Quote exactly the lines spanning from the top of the data below to the line that contains "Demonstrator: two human", including both.
--- Records provided ---
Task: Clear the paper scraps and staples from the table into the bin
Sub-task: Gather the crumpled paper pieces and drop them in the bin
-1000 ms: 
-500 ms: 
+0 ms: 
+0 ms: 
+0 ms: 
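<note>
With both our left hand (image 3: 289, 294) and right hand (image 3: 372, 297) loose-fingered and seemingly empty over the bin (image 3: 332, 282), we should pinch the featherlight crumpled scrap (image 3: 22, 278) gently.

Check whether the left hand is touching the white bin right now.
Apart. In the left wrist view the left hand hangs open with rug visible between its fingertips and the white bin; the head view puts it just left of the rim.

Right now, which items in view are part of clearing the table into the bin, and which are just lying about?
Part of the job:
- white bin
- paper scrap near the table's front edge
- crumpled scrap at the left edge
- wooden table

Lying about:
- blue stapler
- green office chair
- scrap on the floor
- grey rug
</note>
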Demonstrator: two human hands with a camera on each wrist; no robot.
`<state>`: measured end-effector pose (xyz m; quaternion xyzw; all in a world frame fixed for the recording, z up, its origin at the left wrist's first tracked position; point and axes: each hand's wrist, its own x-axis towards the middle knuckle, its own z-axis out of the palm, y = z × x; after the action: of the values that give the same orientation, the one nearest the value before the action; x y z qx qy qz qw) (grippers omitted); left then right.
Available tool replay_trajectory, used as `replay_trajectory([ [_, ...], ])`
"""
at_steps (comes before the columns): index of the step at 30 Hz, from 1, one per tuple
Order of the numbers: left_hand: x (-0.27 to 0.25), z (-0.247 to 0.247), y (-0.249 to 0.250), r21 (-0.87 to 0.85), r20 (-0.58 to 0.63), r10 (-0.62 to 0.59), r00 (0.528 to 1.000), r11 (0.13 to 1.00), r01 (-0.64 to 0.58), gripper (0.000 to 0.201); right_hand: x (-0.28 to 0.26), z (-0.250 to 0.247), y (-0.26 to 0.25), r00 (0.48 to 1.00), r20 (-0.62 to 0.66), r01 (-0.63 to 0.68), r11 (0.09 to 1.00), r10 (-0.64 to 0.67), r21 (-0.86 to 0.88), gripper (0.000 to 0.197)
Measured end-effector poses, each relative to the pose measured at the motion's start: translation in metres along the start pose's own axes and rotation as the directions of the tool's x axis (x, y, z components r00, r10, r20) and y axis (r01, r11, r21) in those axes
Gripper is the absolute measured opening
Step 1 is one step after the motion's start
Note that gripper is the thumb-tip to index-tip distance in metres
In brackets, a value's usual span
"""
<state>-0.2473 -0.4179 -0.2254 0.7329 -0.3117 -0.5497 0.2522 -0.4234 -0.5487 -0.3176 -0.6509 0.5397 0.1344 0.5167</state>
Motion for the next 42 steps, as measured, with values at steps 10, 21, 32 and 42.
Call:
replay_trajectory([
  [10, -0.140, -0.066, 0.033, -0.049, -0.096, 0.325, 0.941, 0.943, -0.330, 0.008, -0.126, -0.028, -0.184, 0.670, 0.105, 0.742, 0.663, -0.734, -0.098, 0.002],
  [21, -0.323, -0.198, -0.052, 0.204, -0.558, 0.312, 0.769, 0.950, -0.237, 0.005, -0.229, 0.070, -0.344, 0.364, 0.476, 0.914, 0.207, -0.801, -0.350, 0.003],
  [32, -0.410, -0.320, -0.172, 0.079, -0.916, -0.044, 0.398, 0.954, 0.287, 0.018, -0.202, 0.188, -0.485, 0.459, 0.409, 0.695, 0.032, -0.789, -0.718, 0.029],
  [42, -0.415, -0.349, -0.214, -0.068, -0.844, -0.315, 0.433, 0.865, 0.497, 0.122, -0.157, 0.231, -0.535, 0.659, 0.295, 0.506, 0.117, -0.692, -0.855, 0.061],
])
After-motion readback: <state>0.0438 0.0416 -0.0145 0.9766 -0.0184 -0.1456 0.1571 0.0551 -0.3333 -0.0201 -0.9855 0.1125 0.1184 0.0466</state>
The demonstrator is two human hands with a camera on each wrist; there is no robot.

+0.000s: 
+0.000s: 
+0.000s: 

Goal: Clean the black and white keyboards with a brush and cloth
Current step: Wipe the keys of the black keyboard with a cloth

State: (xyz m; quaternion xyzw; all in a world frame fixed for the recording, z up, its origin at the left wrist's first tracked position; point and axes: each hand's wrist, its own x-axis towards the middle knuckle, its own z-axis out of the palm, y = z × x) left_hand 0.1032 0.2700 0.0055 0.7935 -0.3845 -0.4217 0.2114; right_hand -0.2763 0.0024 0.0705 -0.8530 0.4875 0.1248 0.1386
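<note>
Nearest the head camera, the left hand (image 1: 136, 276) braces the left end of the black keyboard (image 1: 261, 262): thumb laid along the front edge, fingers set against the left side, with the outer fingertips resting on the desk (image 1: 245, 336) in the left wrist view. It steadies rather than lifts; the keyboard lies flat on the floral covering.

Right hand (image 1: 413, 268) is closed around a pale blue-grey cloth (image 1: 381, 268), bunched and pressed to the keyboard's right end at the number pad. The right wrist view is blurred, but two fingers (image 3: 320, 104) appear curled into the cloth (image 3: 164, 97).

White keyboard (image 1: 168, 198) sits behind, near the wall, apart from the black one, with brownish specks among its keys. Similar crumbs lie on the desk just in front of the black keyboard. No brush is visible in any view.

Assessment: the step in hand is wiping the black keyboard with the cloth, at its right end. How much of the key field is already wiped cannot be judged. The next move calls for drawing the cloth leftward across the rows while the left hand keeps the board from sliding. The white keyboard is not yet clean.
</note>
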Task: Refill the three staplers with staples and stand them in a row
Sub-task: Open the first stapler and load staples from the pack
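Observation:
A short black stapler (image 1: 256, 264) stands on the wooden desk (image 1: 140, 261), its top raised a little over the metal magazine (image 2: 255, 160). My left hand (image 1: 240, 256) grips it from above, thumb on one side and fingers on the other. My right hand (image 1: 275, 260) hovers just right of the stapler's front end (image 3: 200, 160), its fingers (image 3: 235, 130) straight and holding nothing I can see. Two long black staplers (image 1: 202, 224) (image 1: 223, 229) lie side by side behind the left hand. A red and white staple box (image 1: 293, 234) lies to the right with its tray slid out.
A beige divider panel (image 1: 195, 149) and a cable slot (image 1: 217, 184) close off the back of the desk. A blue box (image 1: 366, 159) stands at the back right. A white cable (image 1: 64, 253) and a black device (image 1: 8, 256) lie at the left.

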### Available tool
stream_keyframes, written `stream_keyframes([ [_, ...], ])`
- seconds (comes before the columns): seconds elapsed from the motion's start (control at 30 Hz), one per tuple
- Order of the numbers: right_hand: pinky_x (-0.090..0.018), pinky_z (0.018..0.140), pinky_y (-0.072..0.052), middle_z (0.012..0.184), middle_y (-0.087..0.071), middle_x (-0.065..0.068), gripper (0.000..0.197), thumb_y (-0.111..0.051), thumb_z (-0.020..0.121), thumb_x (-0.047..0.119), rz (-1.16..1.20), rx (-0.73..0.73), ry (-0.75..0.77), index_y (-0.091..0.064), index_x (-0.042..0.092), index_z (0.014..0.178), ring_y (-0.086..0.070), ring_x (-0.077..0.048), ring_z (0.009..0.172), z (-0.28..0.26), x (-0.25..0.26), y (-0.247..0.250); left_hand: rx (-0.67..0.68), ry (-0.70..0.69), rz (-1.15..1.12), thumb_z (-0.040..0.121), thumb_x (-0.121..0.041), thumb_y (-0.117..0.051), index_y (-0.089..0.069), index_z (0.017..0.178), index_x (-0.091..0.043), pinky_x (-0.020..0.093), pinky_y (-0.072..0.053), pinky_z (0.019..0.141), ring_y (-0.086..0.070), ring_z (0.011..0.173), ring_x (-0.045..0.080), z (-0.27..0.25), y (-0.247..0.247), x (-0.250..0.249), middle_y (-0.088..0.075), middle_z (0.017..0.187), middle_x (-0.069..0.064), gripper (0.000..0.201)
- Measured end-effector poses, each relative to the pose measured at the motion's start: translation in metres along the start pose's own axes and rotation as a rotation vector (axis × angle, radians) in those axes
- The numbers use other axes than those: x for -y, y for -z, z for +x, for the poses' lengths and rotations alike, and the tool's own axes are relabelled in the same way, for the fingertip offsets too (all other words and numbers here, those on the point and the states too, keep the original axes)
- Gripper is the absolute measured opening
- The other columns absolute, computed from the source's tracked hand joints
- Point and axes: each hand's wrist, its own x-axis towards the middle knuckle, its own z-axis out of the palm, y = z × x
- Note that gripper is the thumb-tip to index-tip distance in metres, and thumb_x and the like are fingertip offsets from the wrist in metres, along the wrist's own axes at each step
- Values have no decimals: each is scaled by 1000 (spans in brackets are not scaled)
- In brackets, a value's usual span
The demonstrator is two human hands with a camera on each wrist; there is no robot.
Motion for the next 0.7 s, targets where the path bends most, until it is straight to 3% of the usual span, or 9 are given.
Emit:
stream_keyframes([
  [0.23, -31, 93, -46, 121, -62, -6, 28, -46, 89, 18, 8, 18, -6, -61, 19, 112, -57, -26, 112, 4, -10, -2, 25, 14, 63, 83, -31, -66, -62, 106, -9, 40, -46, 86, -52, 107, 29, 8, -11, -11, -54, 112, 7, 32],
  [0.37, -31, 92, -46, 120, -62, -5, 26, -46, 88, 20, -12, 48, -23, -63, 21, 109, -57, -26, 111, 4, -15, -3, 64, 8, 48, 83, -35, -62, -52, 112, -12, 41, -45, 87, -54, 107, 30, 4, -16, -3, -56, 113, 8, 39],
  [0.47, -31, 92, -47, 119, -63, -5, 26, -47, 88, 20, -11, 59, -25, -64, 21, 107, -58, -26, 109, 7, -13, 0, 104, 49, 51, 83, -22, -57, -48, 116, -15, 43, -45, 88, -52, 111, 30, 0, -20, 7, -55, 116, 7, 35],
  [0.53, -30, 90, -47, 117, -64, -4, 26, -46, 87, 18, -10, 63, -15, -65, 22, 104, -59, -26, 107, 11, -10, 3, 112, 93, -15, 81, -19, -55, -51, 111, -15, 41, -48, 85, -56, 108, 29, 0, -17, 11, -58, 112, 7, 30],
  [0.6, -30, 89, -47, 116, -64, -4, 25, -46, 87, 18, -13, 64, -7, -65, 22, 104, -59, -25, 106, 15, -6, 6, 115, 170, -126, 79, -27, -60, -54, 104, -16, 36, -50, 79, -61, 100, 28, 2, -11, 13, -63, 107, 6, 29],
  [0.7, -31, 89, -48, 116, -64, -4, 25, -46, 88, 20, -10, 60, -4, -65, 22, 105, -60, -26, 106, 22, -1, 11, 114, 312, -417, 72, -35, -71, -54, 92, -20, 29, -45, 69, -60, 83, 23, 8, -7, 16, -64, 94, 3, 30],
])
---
■ **Output of the task**:
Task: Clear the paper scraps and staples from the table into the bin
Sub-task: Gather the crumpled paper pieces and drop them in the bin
-1000 ms: 
-500 ms: 
+0 ms: 
+0 ms: 
+0 ms: 
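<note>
With both our left hand (image 3: 289, 294) and right hand (image 3: 372, 297) loose-fingered and seemingly empty over the bin (image 3: 332, 282), we should pinch the featherlight crumpled scrap (image 3: 22, 278) gently.

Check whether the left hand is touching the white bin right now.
Apart. In the left wrist view the left hand hangs open with rug visible between its fingertips and the white bin; the head view puts it just left of the rim.

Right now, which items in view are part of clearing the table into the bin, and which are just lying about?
Part of the job:
- white bin
- paper scrap near the table's front edge
- crumpled scrap at the left edge
- wooden table

Lying about:
- blue stapler
- green office chair
- scrap on the floor
- grey rug
</note>
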Demonstrator: two human hands with a camera on each wrist; no robot.

The exercise has been fully completed.